隙間の神
小林 梟鸚
第1話
壁に掛けられた電子時計は23時を示していた。聖応医科大学医学部寄生虫学講座の教室には、真田雪子以外のスタッフは誰も残っていなかった。雪子のいる実験室以外の部屋は当然ながら消灯されており、対照的に実験室だけが、蛍光灯のぼんやりとした明かりに照らされていた。空調と実験用機械の単調な音、それに外から聞こえる雨音だけが、延々と続いていた。単調な音は四方から雪子に襲い掛かり、彼女を一種の感覚失調の様な状態に陥れていた。実験中に音楽を聴くことは、教授から禁じられていた。もちろんその時間は雪子しかいないのだから、彼女が言いつけを破ったとしてもそれを咎める人間は誰もいないのだが、彼女の潔癖というかクソ真面目な性格は、監視者の不在を理由に自らがルールを犯す事を良しとしなかった。そんなわけで、雪子は周囲に響き渡るノイズに晒され続ける他無かったのであった。
「寒い……」右手でマイクロピペットを操作し、左手を白衣のポケットに突っ込みながら、雪子は独り言ちた。もう12月も中旬、世間はクリスマスを前にして色めき立っていた。彼女にもパートナーがいれば、そういった俗世の習慣に自ずと加わるという事もあり得たかもしれない。しかしながら、大学院生2年目の生活はあまりにも忙しく、教室内・大学関係以外の人間との出会いは全くと言っていいほどなかった。そうでなくても、雪子は元来神経質・引っ込み思案で、友人も少なかった。彼女にとって、12月はただ単に寒くて苦痛な季節だった。

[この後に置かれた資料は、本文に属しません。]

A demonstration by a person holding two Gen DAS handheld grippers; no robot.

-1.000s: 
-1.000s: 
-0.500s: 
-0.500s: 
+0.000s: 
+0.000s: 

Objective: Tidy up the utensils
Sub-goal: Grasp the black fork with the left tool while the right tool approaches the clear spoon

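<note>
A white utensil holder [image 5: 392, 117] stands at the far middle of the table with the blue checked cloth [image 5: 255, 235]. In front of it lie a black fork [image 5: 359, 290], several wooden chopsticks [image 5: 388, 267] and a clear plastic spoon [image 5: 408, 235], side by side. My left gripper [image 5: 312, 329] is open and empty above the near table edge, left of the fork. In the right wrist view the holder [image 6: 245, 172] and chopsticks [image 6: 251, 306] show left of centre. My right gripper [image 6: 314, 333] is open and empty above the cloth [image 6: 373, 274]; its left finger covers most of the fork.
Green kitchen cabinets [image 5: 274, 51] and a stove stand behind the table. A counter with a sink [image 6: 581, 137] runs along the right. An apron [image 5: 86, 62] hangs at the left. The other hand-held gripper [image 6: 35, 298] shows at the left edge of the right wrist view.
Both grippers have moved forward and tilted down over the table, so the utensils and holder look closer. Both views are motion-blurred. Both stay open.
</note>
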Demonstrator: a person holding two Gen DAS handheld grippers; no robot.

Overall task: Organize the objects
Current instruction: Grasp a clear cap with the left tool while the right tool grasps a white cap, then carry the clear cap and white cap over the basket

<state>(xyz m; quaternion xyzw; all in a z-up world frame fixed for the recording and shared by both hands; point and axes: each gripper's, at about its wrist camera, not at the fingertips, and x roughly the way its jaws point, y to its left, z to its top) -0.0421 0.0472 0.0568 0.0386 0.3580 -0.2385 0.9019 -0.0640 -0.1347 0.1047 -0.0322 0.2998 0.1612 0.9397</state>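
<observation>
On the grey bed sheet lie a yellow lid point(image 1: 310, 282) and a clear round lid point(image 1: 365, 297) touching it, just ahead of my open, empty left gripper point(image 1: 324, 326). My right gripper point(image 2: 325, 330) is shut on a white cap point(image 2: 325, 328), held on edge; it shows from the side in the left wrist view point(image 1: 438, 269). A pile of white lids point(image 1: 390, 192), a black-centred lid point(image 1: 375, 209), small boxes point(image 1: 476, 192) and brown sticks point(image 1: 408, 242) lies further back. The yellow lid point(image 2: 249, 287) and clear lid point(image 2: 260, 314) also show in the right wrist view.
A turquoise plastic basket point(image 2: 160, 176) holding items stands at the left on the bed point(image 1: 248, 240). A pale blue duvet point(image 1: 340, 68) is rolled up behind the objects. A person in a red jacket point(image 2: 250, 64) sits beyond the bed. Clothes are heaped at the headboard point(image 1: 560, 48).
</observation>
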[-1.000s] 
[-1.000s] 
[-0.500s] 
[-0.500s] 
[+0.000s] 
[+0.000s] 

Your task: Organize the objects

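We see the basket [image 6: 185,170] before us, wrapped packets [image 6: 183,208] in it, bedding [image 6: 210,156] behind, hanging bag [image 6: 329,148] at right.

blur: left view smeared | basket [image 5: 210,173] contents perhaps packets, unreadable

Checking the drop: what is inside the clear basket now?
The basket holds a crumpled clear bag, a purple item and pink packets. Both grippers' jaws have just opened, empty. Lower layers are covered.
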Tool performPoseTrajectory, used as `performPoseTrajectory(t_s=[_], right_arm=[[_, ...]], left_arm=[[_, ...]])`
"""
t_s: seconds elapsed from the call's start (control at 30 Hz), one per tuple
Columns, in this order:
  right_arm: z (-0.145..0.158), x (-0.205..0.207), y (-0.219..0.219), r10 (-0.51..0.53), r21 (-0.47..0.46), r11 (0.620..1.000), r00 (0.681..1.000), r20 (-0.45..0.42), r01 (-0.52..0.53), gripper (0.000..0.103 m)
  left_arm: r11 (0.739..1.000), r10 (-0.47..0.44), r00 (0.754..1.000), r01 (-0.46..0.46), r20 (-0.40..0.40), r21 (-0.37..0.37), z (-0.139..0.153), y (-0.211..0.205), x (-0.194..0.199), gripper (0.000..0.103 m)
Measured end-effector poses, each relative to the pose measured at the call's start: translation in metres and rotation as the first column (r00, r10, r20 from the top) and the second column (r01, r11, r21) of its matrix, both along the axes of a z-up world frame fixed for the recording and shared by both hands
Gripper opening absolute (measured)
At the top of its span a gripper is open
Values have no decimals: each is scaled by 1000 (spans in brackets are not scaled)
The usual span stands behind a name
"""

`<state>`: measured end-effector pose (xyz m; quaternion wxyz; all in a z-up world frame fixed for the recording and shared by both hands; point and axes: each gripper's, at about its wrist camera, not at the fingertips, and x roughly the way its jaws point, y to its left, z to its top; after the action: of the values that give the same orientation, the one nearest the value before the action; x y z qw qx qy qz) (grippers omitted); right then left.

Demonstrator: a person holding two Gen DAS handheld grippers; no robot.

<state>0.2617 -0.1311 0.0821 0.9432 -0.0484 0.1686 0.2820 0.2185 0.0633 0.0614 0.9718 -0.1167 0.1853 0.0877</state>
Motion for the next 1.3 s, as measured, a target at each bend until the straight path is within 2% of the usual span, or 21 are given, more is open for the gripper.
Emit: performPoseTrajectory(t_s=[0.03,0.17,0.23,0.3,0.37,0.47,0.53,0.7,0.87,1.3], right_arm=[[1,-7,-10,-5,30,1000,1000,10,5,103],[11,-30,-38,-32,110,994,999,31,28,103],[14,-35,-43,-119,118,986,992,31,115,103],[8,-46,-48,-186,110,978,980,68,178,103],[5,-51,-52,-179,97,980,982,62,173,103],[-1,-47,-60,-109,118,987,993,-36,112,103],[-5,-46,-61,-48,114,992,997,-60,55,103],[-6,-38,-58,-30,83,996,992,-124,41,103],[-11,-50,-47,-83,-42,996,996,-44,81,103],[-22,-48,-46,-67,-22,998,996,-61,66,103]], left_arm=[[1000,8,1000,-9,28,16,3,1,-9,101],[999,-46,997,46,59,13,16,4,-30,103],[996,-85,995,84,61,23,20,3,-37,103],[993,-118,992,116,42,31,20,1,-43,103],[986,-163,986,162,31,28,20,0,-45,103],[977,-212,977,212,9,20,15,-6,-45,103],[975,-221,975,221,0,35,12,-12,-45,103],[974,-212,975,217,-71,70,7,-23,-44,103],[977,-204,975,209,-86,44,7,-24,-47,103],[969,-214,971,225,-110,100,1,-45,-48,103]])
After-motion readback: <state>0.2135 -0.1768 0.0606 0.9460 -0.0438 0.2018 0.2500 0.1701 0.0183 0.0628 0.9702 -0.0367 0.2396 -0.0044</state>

実験の作業を続けながら、雪子は頭の中で自分が大学院に入ってからの頃を思い出していた。最近は、一人でいるときは過去の事をクヨクヨと思い返すのが、彼女の悪い習慣になってしまっていた。指導教官から『広節裂頭条虫の腸管内寄生成立に関するエピジェネティクス』という長ったらしいタイトルの研究テーマを与えられた時、雪子はあまりピンと来なかった。率直に言えば、あまり興味が湧かなかった。しかしながら、一介の大学院生にテーマを自分で選ぶ権利など無かった。彼女は言われるままに論文を読み、実験手技を習得するべく練習した。他人に言われた事をやっているうちは大きなトラブルは無かった。分からない事や上手くいかない事は、誰かに聞けば教えてくれたので、すぐに解決した。大学院生としての最初の1年は、そうしてまぁまぁ平穏に終わった。
しかし2年目に入って、彼女は壁にぶつかった。この年度になると、雪子は科学者の卵として、自ら仮説を立ててそれを検証する事を求められるようになった。その時になって初めて雪子は、興味の無い事について考察する事の苦痛を思い知らされた。それでも何とか考えを捻り出し、それを検証するために実験を行ったが、期待した結果は簡単には得られなかった。そうこうしているうちに、桜は散り、セミは死に絶え、紅葉の季節も終わり、あっという間に冬が来た。
外では、冷たい雨が降り続いていた。
雪子は、ふと我に返った。あまり過去の事ばかり考えていてはいけないと、かかりつけの精神科医に言われているのを思い出したのだ。彼女は、2年目の9月に一度パニック発作に伴う過呼吸を起こし、それ以来精神科に通院していた。どんなに後悔しても過去は変えられない、過去の嫌な事ばかりを思い出していると、思考がどんどんとネガティブになってしまう、過去に囚われるよりも目の前の事に集中した方が良いと、雪子は医師に忠告されていた。
「気持ちを切り替えなきゃな……」雪子は自分に言い聞かせるように呟いた。彼女は右手のマイクロピペットを一旦ラックに置いて、軽く頭を振った。今は目の前の仕事を片付ける事に集中しなければ。少なくとも今日中に、今やっている作業だけは終わらせたかった。
雪子は、実験器具で散らかった机を眺めた。その雑然とした様子が、今の自分を象徴しているようだと思ったが、それもまたネガティブ思考だと自分を戒めた。雪子は一旦椅子から立ち上がり、大きく伸びをした。体幹の筋肉のこりが若干和らぎ、全身に血液が巡るのを感じた。ささやかな快感だった。雪子は再び椅子に座ると、今度は目の疲れが気になったので、左手の親指と人差し指で両方の目頭を強く押さえた。グーッと5秒ほど目頭を押さえていると、何だか自分が泣いているみたいで、少し奇妙な気分だった。左手を離すと、雪子は再び机を見た。
すると、雪子の目に、本来そこにいるはずの無い『何か』が見えた。